» **Task requirements**
Repeat only the lines below that run from the line with "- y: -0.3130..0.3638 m" to the line with "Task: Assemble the", ends included; skip every picture.

» **Information supplied**

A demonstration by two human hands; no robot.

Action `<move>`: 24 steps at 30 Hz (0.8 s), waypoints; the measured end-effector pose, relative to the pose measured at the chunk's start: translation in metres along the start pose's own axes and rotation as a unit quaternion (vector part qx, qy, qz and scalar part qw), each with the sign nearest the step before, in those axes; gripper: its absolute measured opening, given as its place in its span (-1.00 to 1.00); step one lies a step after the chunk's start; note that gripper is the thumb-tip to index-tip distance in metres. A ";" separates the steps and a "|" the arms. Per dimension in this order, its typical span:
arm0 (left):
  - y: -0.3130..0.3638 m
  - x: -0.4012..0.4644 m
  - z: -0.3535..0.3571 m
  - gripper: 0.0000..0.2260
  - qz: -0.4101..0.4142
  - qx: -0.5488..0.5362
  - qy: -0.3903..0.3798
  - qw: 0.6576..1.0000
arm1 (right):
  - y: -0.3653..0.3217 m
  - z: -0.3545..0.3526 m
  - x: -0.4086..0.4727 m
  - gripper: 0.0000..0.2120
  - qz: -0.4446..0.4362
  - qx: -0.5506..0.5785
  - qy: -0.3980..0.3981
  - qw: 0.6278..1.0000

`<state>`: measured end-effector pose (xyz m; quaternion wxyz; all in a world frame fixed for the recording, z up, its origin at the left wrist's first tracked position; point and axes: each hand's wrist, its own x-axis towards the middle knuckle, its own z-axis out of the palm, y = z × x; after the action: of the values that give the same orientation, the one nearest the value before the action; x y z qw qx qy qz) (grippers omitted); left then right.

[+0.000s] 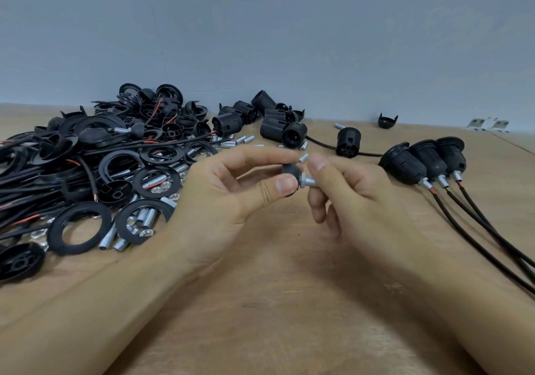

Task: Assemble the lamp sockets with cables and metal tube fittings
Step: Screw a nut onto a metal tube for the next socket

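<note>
My left hand [231, 195] pinches a small black socket cap [290, 172] between thumb and fingers, above the middle of the wooden table [275, 302]. A short metal tube fitting [309, 181] with a nut sticks out of the cap to the right. My right hand [356, 198] pinches that tube between thumb and curled fingers. Both hands meet at the cap.
A heap of black rings, caps, cables, metal tubes and nuts [95, 166] fills the left. Threaded black socket bodies [272, 120] lie at the back. Three assembled sockets with cables [425, 160] lie at the right. One lone socket on a cable [347, 141] and a cap [387, 120] lie behind.
</note>
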<state>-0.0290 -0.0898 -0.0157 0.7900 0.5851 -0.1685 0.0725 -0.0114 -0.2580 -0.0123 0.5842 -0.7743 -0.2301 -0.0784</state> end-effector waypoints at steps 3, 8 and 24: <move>-0.001 0.001 -0.001 -0.70 0.000 0.011 0.013 1.000 | -0.002 0.000 0.000 -0.51 0.023 0.019 0.004 1.000; 0.000 0.002 -0.002 -0.72 0.005 0.009 0.006 1.000 | 0.000 -0.003 0.000 -0.67 -0.001 0.020 -0.027 0.999; -0.002 0.003 -0.004 -0.76 0.014 0.002 0.006 1.000 | 0.001 -0.002 0.000 -0.58 -0.005 0.016 -0.025 1.000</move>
<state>-0.0247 -0.0872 -0.0171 0.7886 0.5839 -0.1719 0.0868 -0.0111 -0.2601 -0.0123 0.5904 -0.7653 -0.2496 -0.0583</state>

» **Answer to the problem**
  - y: -0.3130..0.3638 m
  - x: -0.4012..0.4644 m
  - z: -0.3535..0.3571 m
  - gripper: 0.0000..0.2260
  - qz: -0.4101..0.4142
  - qx: -0.5488..0.5362
  - qy: -0.3903..0.3798
  - qw: 0.6576..1.0000
arm1 (right):
  - y: -0.3653..0.3217 m
  - z: -0.3545..0.3526 m
  - x: -0.4086..0.4727 m
  - gripper: 0.0000..0.2120
  - qz: -0.4446..0.4362
  - qx: -0.5506..0.5785
  - qy: -0.3980..0.3981
  - qw: 0.6278..1.0000

`<state>`: measured end-effector pose (xyz m; quaternion wxyz; all in a world frame fixed for the recording, z up, its origin at the left wrist's first tracked position; point and axes: each hand's wrist, its own x-axis towards the middle knuckle, its own z-axis out of the palm, y = z × x; after the action: of the values that give the same orientation, the one nearest the value before the action; x y z qw qx qy qz) (grippers omitted); left then right.

[+0.000s] 

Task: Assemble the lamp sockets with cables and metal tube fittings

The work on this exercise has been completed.